» Work instruction:
Transcribe exactly, leaving out pictures, the lines from the one that holds "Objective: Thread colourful" through the end of the data below, including both end lines and no others.

» Given information:

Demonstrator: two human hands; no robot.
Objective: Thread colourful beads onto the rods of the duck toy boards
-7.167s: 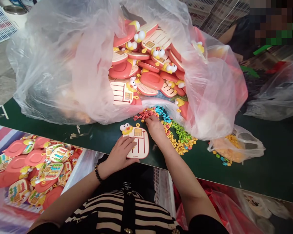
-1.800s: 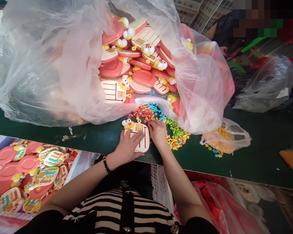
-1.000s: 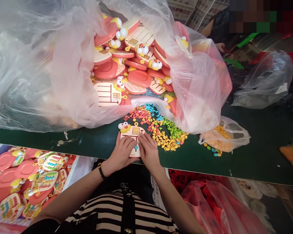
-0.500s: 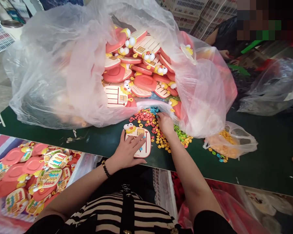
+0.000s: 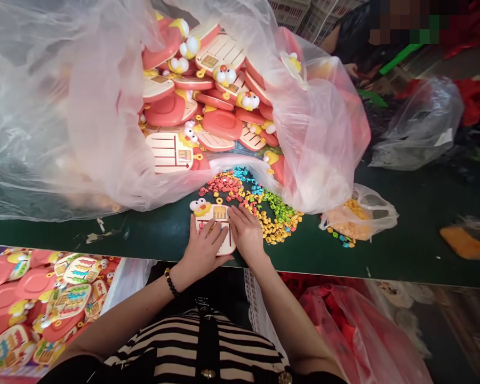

» Solved exercise:
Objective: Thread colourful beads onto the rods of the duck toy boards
-7.167s: 
-1.800s: 
-1.000s: 
-0.500s: 
+0.000s: 

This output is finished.